> **DESCRIPTION OF THE TASK**
The answer is the data below, repeated exactly, with no pictures included.

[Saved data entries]
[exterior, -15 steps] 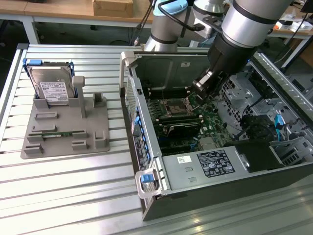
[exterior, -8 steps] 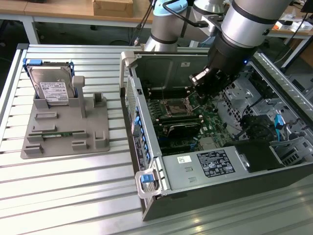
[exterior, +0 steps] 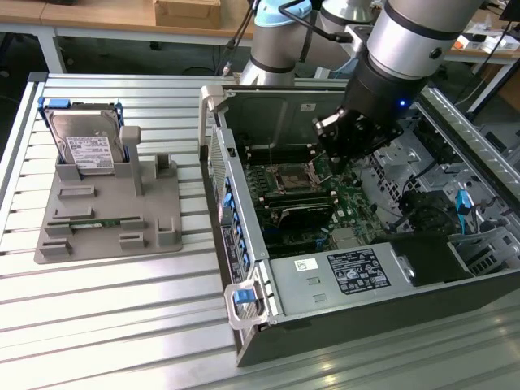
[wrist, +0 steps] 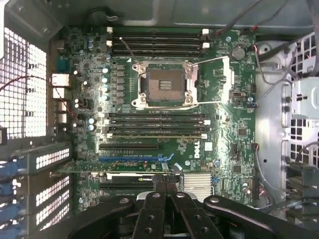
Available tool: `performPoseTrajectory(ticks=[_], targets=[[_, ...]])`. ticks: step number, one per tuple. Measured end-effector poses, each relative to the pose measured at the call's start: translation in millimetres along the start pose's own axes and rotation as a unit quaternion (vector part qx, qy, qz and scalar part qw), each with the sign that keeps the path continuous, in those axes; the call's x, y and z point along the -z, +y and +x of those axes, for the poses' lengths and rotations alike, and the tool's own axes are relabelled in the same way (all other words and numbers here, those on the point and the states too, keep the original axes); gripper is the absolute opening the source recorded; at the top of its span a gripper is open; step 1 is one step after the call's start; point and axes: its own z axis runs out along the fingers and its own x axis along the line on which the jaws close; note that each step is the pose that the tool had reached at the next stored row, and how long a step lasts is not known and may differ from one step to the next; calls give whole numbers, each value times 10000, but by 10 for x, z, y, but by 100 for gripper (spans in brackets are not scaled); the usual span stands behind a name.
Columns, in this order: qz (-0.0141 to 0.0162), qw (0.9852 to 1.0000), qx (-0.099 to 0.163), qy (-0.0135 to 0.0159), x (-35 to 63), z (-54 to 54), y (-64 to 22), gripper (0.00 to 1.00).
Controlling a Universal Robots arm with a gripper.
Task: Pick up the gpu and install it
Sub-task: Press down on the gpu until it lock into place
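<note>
The arm's gripper [exterior: 345,138] hangs inside the open computer case [exterior: 244,325], low over the motherboard [exterior: 313,195]. In the wrist view the fingers [wrist: 165,191] are pressed nearly together, pinching the top edge of the gpu [wrist: 119,168], which stands on edge across the lower expansion slots. One end of the card reaches the slotted rear wall of the case, next to the blue slot latches [wrist: 7,172]. Can't tell from here whether the card is fully seated in its slot or just resting on it.

The empty CPU socket [wrist: 164,84] sits in the middle of the board, with memory slots [wrist: 157,42] on both sides of it.

Out on the slatted metal table [exterior: 122,309], well apart from the case, there's a grey parts holder [exterior: 154,211]. The silver hard drive [exterior: 85,146] stands upright in it, and a thin green memory stick [exterior: 89,222] lies flat in a groove.
</note>
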Motion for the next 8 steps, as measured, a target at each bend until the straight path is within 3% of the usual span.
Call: performPoseTrajectory(ticks=[2,8], targets=[[3,9999,-147,-9,0,0,0,13],[3,9999,-147,-9,0,0,0,13]])
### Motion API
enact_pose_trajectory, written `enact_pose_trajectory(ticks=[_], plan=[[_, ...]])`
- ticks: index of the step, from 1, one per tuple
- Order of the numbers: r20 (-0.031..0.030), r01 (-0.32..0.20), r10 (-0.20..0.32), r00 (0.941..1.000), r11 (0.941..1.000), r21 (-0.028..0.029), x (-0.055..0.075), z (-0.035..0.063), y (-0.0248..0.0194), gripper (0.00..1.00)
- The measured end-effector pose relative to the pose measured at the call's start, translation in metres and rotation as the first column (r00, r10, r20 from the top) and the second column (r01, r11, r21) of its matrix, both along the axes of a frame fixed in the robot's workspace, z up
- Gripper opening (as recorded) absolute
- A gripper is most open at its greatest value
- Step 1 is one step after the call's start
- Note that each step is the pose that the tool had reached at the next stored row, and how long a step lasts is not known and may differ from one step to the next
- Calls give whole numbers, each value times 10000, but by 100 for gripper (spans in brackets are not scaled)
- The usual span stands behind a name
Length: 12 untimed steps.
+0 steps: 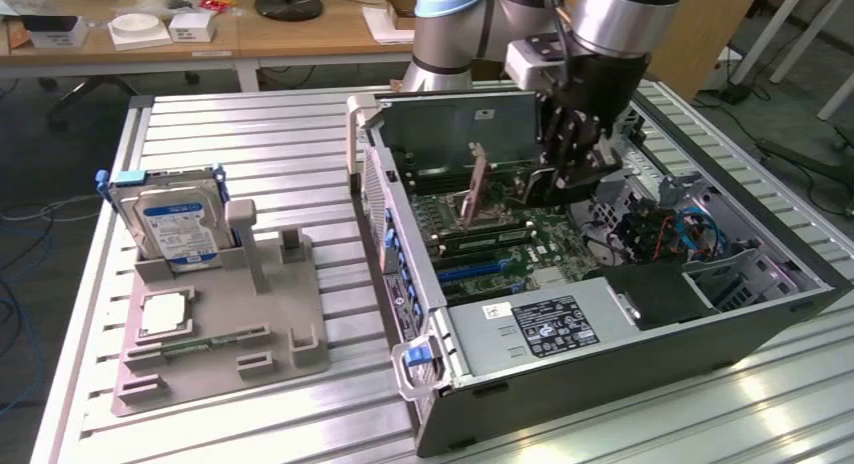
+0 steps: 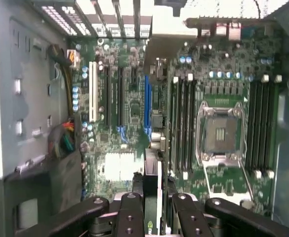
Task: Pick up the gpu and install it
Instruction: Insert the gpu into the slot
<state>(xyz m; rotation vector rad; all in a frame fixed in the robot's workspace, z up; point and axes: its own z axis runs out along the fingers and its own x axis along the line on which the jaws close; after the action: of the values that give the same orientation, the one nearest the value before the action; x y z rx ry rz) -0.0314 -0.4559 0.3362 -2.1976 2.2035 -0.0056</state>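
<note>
My gripper [image 1: 567, 174] hangs inside the open computer case [image 1: 641, 354], above the green motherboard [image 1: 507, 244]. In the wrist view its black fingers [image 2: 129, 212] are shut on the gpu [image 2: 151, 173], a slim dark card seen edge-on. The card's silver end bracket [image 2: 166, 34] points at the case's rear slot openings. The card stands upright above the motherboard [image 2: 129, 98], in line with the long blue slot [image 2: 146, 103] and beside the black memory slots [image 2: 184, 123]. I cannot tell whether its lower edge touches the slot.
A grey holder tray [image 1: 214, 354] on the exterior view's left carries a hard drive [image 1: 180, 229] with a blue-and-white label. The CPU socket [image 2: 222, 131] lies past the memory slots. Cables and a drive cage [image 1: 667, 234] crowd the case's far side. The case stands on a ribbed aluminium table [image 1: 267, 134].
</note>
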Motion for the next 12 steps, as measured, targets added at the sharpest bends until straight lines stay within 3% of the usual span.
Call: enact_pose_trajectory(ticks=[5,12], plan=[[0,0,0,10000,10000,0,-178,-80,1,27],[0,1,-1,10000,10000,1,-239,-174,1,27]])
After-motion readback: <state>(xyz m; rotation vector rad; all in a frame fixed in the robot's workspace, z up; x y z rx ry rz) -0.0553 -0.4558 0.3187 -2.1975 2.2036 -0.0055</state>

> **WRITTEN SOLUTION**
[exterior, -15 steps] 
[exterior, -8 steps] 
[exterior, +0 steps] 
[wrist, +0 steps] 
Available tool: `performPoseTrajectory(ticks=[_], targets=[[_, ...]])`. ticks: step number, one per tuple. Measured end-effector poses, each relative to the pose measured at the call's start: translation in millimetres along the start pose's own axes and rotation as a unit quaternion (vector part qx, qy, qz and scalar part qw), each with the sign that keeps the path continuous, in those axes; the call's x, y and z point along the -z, +y and +x of those axes, for the poses' lengths and rotations alike, and the tool's own axes are relabelled in the same way (all other words and numbers here, those on the point and the states too, keep the original axes); gripper is the absolute opening the source recorded; at the top of its span a gripper is open; step 1 is one step after the call's start; point and axes: its own z axis runs out along the fingers and its own x axis along the line on which the jaws close; note that each step is the pose that the tool had reached at the next stored row, and how long a step lasts is not known and may differ from one step to the next; calls give whole numbers, each value times 10000, but by 10 for x, z, y, but by 100 for gripper (spans in brackets are not scaled); the usual span stands behind a name.
Columns, in this order: qz (-0.0141 to 0.0162), qw (0.9852 to 1.0000), qx (-0.099 to 0.163), qy (-0.0135 to 0.0159), x (-35 to 63), z (-54 to 54), y (-64 to 22), gripper (0.00 to 1.00).
Controlling a Universal Robots arm with a gripper.
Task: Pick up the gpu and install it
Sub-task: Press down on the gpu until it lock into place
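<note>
The arm's gripper [exterior: 345,138] hangs inside the open computer case [exterior: 244,325], low over the motherboard [exterior: 313,195]. In the wrist view the fingers [wrist: 165,191] are pressed nearly together, pinching the top edge of the gpu [wrist: 119,168], which stands on edge across the lower expansion slots. One end of the card reaches the slotted rear wall of the case, next to the blue slot latches [wrist: 7,172]. Can't tell from here whether the card is fully seated in its slot or just resting on it.

The empty CPU socket [wrist: 164,84] sits in the middle of the board, with memory slots [wrist: 157,42] on both sides of it.

Out on the slatted metal table [exterior: 122,309], well apart from the case, there's a grey parts holder [exterior: 154,211]. The silver hard drive [exterior: 85,146] stands upright in it, and a thin green memory stick [exterior: 89,222] lies flat in a groove.
</note>
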Motion for the next 8 steps, as measured, a target at each bend until the straight path is within 3% of the usual span.
Call: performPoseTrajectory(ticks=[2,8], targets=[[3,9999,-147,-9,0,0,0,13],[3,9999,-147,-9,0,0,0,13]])
### Motion API
enact_pose_trajectory, written `enact_pose_trajectory(ticks=[_], plan=[[_, ...]])`
- ticks: index of the step, from 1, one per tuple
- Order of the numbers: r20 (-0.031..0.030), r01 (-0.32..0.20), r10 (-0.20..0.32), r00 (0.941..1.000), r11 (0.941..1.000), r21 (-0.028..0.029), x (-0.055..0.075), z (-0.035..0.063), y (-0.0248..0.0194), gripper (0.00..1.00)
- The measured end-effector pose relative to the pose measured at the call's start, translation in metres and rotation as the first column (r00, r10, r20 from the top) and the second column (r01, r11, r21) of its matrix, both along the axes of a frame fixed in the robot's workspace, z up
- Gripper opening (as recorded) absolute
- A gripper is most open at its greatest value
- Step 1 is one step after the call's start
- Note that each step is the pose that the tool had reached at the next stored row, and how long a step lasts is not known and may differ from one step to the next
- Calls give whole numbers, each value times 10000, but by 100 for gripper (spans in brackets are not scaled)
- The usual span stands behind a name
Length: 12 untimed steps.
+0 steps: 
+0 steps: 
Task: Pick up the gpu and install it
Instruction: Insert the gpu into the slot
<state>(xyz m; rotation vector rad; all in a frame fixed in the robot's workspace, z up; point and axes: its own z axis runs out along the fingers and its own x axis along the line on which the jaws close; after the action: of the values that give the same orientation, the one nearest the value before the action; x y z rx ry rz) -0.0314 -0.4559 0.3362 -2.1976 2.2035 -0.0056</state>
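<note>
My gripper [image 1: 567, 174] hangs inside the open computer case [image 1: 641, 354], above the green motherboard [image 1: 507, 244]. In the wrist view its black fingers [image 2: 129, 212] are shut on the gpu [image 2: 151, 173], a slim dark card seen edge-on. The card's silver end bracket [image 2: 166, 34] points at the case's rear slot openings. The card stands upright above the motherboard [image 2: 129, 98], in line with the long blue slot [image 2: 146, 103] and beside the black memory slots [image 2: 184, 123]. I cannot tell whether its lower edge touches the slot.
A grey holder tray [image 1: 214, 354] on the exterior view's left carries a hard drive [image 1: 180, 229] with a blue-and-white label. The CPU socket [image 2: 222, 131] lies past the memory slots. Cables and a drive cage [image 1: 667, 234] crowd the case's far side. The case stands on a ribbed aluminium table [image 1: 267, 134].
</note>
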Motion for the next 12 steps, as measured, targets added at the sharpest bends until straight lines stay within 3% of the usual span.
Call: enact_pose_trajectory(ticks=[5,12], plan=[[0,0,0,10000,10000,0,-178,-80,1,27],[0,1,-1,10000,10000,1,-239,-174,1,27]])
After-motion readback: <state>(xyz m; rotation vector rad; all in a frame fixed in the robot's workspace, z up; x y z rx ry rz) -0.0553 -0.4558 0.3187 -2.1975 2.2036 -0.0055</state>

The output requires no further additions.